And in this number are included employees from all ranks, including workmen, so-called office boys, elevator operators, and executives. The plan was designed to be, and is, catholic in its scope.

Naturally, the stock subscription plan has not been regarded with favor by those whose interests lie in fomenting dissent between capital and labor and the plan has been attacked in many ways. One of these is the charge that it is a money-making scheme under which the Corporation purchases its own stock cheap and sells to the workers at a profit. As a matter of fact, the operation of the plan is a continual source of expense to the Corporation which has so far spent on it an aggregate of $9,160,000. It has, however, profited from the plan in one way—increased loyalty, efficiency, and coöperation.

Only “the men who occupy official or semi-official positions and who are engaged in directing and managing the affairs of the Corporation and of its several subsidiary companies” were concerned in the profit-sharing portion of the plan, generally designated as special compensation.
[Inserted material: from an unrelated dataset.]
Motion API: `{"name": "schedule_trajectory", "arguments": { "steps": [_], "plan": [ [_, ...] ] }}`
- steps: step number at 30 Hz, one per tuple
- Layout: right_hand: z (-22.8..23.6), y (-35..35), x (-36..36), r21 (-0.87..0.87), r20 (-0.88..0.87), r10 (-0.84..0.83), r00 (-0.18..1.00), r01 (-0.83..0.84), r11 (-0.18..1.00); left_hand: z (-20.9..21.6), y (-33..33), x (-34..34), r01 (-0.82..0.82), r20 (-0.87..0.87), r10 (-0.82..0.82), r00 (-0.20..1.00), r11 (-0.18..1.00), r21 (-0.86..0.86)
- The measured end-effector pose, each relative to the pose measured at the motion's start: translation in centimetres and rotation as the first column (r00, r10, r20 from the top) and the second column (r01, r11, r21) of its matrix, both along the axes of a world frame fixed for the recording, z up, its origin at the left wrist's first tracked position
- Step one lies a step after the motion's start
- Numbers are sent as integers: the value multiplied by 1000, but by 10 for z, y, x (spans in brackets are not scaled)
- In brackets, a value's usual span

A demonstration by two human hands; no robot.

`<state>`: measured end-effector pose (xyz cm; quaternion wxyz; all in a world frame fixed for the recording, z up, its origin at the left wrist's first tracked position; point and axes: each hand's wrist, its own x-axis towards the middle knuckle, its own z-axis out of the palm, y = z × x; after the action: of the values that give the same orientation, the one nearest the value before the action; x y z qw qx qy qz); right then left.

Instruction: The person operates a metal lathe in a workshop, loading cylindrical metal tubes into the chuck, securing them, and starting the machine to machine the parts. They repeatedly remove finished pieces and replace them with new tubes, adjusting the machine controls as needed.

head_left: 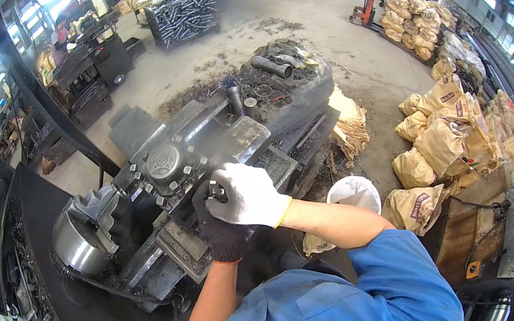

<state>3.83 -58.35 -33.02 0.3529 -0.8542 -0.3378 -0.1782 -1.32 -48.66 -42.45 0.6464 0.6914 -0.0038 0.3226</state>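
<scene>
- I find the small metal piece [218,192] near the middle of the frame, held between the gloved hands in front of the machine.
- I see the right hand [251,194], in a white glove, with thumb and fingers clamped on that piece.
- The left hand [220,234], in a dark glove, is together with the right, just below it; the view is poor there, so I cannot tell whether its fingers grip the piece too.
- Left of the hands I have the bolted tool post [164,164], and at lower left the silvery chuck [85,238].
- Right of centre stands a white bucket [355,193], near the paper sacks [432,152] heaped farther right.
- At upper left I make out a crate of metal parts [185,16].
</scene>
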Motion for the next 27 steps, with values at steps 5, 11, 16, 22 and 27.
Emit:
{"name": "schedule_trajectory", "arguments": {
  "steps": [5,11,16,22,27],
  "plan": [
    [-1,3,1,-21,-7,0,1000,-1,1000,-12,7,4,-32,-52,34,998,999,22],
    [-11,7,-1,12,19,-55,998,54,998,-9,2,6,127,-23,-152,988,892,-433],
    [-15,11,-2,18,2,-57,998,57,998,-12,4,7,-46,-69,43,997,998,-38],
    [-3,0,-1,-33,-7,-11,1000,11,999,-8,1,6,-17,-36,12,999,990,-138],
    [2,-14,3,-98,-13,66,998,-67,993,-9,9,2,-137,-61,162,985,945,295]
  ]
}}
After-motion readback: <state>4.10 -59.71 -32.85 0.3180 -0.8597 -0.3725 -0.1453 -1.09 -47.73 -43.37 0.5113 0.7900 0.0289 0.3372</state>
This was more or less an adaptation of Carnegie’s method of rewarding his assistants for good service, with the difference that it held out no allure of return for effort selfishly directed, but only that done for the good of the entire organization. It was a yearly distribution to the men above described of a small percentage of the profits above $80,000,000, part of the bonus being paid in cash and part in stock of the Corporation. At the time of the promulgation of the plan it was made plain that there would be no increases in salaries of officials. All additions to salary would come through these bonuses, and in basing them on the profits of the Corporation and not of the separate subsidiary companies a powerful motive for loyal and harmonious effort for the good of the Corporation was created.

Why did not the workmen generally share in this bonus distribution? It would have been impossible to make anything like an equitable distribution among the employees of every class, especially in view of the fluctuating character of a large mass of the labor employed in the industry. But the worker with his hands did share in profits in a more definite way. His wage was increased time and again and he received the benefits of these increases whether profits were large or small. This was more satisfactory to him. And in the stock subscription part of the plan, with its attached automatic bonus, he had an equal opportunity with the men above him in authority.

But long before the Stock Subscription-Profit-Sharing Plan was perfected steps had been taken to coördinate the work of the Corporation and to bring about economies. First of these was the institution of a system of comparative cost sheets immediately after the Corporation began its existence.

The earning of profits for stockholders was the first object of the big company, as it is in every business, and its formation had been undertaken largely with the idea that the magnitude of its operations would make greater economies possible, with a gain rather than a sacrifice of efficiency and quality.

In the old steel days the calculation of costs had been more or less haphazard, at least in most instances. Too often the entire operating expense of steel making, from mining to the turning out of the finished product, had been “lumped” at the end of the year, and there was no means of arriving at the knowledge of just where profits, if there were any, were made, while if they were non-existent or unsatisfactory it was equally out of the question to fix the blame on any one department. Moreover, such secrets of economy as were discovered by those in charge of a furnace or mill were rigidly guarded as giving an advantage over competitors; all of which did not contribute to a general high average of efficiency and economy.

The Corporation’s management first set to work to ascertain the exact cost of running each and every mine, furnace, or other department, the costs being tabulated for the information of the whole organization. The cost tables were made up in the most minute detail, the blast furnace cost sheets alone containing more than 8,000 different items, and by their aid the several departmental superintendents could see at a glance what item in their operations was below the average, was too costly, and could take the necessary steps to remedy matters. These tables also created a spirit of emulation, of friendly rivalry, between the various departmental units, which alone was a potent incentive toward economy.

So immediate and so marked was the result of this system of cost checking that, according to Charles M. Schwab, a saving of $4,000,000 was effected in the blast furnace department alone in the first year of the Corporation’s existence!

As this history does not pretend to be a technical treatise on the manufacture of steel detailed discussion of the many ways and means adopted by the Corporation to achieve economies would be out of place. But some of them are particularly worthy of mention.